Who's Harry Crumb? also features Tamsin Kelsey as Marie, Joe Flaherty as Doorman, Lori O'Byrne as Karen, Michele Goodger as Mrs. MacIntyre, Beverley Elliott as Joanne, P. Lynn Johnson as Kelly, Peter Yunker as Jeffrey Brandt, Garwin Sanford as Dennis Kimball, and Tony Dakota as Freddy. Manny Perry portrays a Cop in Car, Tino Insana appears as Smokey, Lyle Alzado as Man in Apartment, and Deanna Oliver as Woman in Apartment. Jim Belushi makes an uncredited cameo appearance as Man on Bus.

==Release==
===Box office===

Who's Harry Crumb? was released in the United States and Canada on February 3, 1989. During its opening weekend it grossed a total of $3.9 million from 1,197 theaters—an average of $3,227 per theater—making it the fifth-highest grossing film of the weekend, behind Beaches ($4.2 million) in its seventh week of release, and ahead of Twins ($3.3 million) in its ninth. In its second weekend, Who's Harry Crumb? fell to the number 8 position with a $2.3 million gross—a 40.1% drop from the previous week—placing it behind Twins ($2.9 million) and ahead of the debuting Tap ($2.2 million). In total, Who's Harry Crumb? grossed $11 million, making it only the 84th-highest-grossing film of 1989.
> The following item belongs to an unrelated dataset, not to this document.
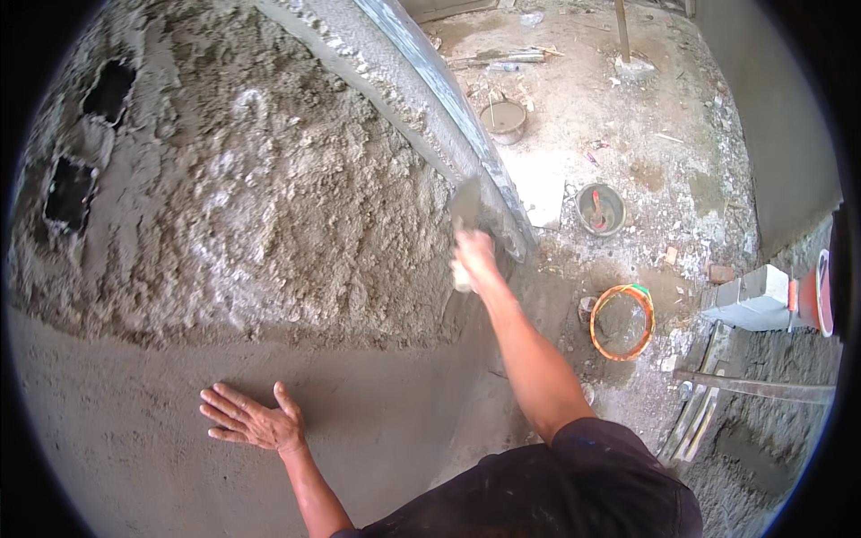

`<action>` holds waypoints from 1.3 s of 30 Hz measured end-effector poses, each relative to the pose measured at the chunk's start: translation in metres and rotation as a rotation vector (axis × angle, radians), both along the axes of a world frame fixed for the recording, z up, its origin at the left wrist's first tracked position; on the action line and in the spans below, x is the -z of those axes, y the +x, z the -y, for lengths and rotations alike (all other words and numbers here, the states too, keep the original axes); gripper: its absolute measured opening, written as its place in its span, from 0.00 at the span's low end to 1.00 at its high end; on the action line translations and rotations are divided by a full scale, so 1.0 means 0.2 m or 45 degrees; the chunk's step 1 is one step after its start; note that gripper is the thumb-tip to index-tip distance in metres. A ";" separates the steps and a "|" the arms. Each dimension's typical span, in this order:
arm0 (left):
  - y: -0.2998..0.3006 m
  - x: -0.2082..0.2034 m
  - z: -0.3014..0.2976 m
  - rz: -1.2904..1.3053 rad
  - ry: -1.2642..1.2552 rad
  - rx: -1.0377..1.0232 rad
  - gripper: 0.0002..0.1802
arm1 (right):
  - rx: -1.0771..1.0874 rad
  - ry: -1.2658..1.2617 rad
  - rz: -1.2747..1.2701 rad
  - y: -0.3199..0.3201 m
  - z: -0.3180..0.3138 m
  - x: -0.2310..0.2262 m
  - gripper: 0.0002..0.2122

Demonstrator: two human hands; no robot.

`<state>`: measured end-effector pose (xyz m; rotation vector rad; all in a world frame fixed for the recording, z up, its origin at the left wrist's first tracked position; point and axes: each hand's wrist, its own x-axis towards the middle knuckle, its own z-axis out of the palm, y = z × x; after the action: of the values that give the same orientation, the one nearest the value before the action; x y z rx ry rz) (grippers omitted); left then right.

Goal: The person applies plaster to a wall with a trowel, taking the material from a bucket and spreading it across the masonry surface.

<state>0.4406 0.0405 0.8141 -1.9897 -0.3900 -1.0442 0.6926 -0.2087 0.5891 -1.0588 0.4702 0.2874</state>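
Observation:
My right hand, a little blurred, grips the pale handle of a trowel. Its blade lies against the right edge of the wall, beside a long straight board that runs along that edge. Wet, rough mortar covers the upper part of the wall, left of the trowel. Below it lies a band of smoothed grey plaster. There my left hand is spread out, apparently flat against the plaster, holding nothing.
On the littered floor to the right stand a bucket with an orange rim, a dark bucket with a red-handled tool inside and a tub of grey mix. Grey blocks, wooden strips and an upright pole are farther right.

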 end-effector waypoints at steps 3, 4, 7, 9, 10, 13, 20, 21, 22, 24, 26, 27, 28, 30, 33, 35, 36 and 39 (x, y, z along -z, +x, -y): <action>-0.09 -0.04 -0.03 -0.011 -0.055 0.000 0.49 | 0.013 0.091 0.344 -0.02 -0.13 -0.70 0.13; -0.13 -0.05 -0.04 -0.015 -0.067 -0.020 0.49 | 0.036 0.107 0.473 -0.06 -0.15 -0.95 0.11; -0.13 -0.03 -0.05 -0.029 -0.118 -0.007 0.49 | -0.011 -0.361 0.892 -0.06 -0.08 -1.44 0.13; -0.10 -0.03 -0.06 -0.011 -0.088 0.029 0.49 | 0.092 -0.376 1.001 0.00 -0.02 -1.54 0.13; -0.10 -0.01 -0.05 -0.022 -0.088 0.041 0.49 | 0.140 -0.353 0.979 0.04 0.00 -1.49 0.13; -0.04 -0.02 -0.02 -0.032 -0.108 -0.057 0.49 | 0.050 -0.481 0.656 0.19 -0.03 -0.57 0.13; 0.01 0.00 -0.07 0.059 0.105 0.116 0.49 | -0.499 -1.562 -0.384 -1.39 1.07 1.19 0.15; -0.01 -0.01 -0.08 0.033 0.152 0.051 0.49 | -0.547 -1.623 -0.435 -1.54 1.25 1.35 0.15; -0.04 -0.01 -0.10 0.001 0.190 0.003 0.50 | -0.591 -1.690 -0.500 -1.69 1.41 1.48 0.15; -0.08 0.06 -0.05 0.045 0.089 0.185 0.50 | -1.058 -1.795 -0.644 -1.74 1.74 1.67 0.14; -0.03 0.15 0.01 0.021 0.107 0.192 0.50 | -1.155 -2.025 -0.674 -1.66 1.95 1.77 0.11; -0.02 0.24 0.00 -0.002 0.127 0.133 0.49 | -1.165 -2.051 -0.701 -1.56 2.03 1.84 0.11; -0.01 0.29 0.03 -0.029 0.176 0.064 0.49 | -1.199 -2.072 -0.620 -1.44 2.05 1.94 0.11; 0.04 0.42 0.06 -0.057 0.228 -0.027 0.49 | -0.963 -2.176 -0.397 -1.25 2.02 2.24 0.11; 0.11 0.54 0.01 -0.093 0.252 -0.102 0.48 | -1.122 -2.210 -0.409 -1.09 1.80 2.58 0.08; 0.12 0.54 0.01 -0.136 0.300 -0.134 0.48 | -0.963 -2.093 -0.342 -1.22 1.65 2.61 0.08; 0.10 0.52 0.01 -0.142 0.323 -0.163 0.48 | -0.881 -1.993 -0.377 -1.26 1.61 2.48 0.08; 0.15 0.51 -0.01 -0.127 0.329 -0.183 0.48 | -0.644 -1.890 -0.619 -1.36 1.71 2.39 0.09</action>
<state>0.4705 0.0424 0.7123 -1.7481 -0.3221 -0.8555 0.4209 -0.5512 0.1116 -2.5992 0.8804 0.6880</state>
The film was released in the United Kingdom on July 6, 1989, and failed to reach the Top 15.

===Critical reception===
Janet Maslin praised several of the performances in the film, including Candy's, but dismissed the film as a "weak comedy". Noting that Who's Harry Crumb? and The Naked Gun: From the Files of Police Squad! center on detectives who both feign wisdom while being oblivious, not to mention the same fish sight gag, Maslin concludes that Leslie Nielsen comes out the better in the comparison.
On Rotten Tomatoes the film has an approval rating of 33% based on 12 reviews. On Metacritic it has a score of and 44% based on reviews from 10 critics. Audiences polled by CinemaScore gave the film a grade "C" on scale of A to F.

According to motion picture-historian Leonard Maltin, "Candy is ideally cast, but the film itself is uneven...With some very funny moments, but too much outright silliness."

In March 2018, Den of Geek included the film as one of "The Underrated Movies of 1989", commenting that it "isn't necessarily vintage Candy...it's still a lot of fun, and gives him a title role that he clearly enjoyed."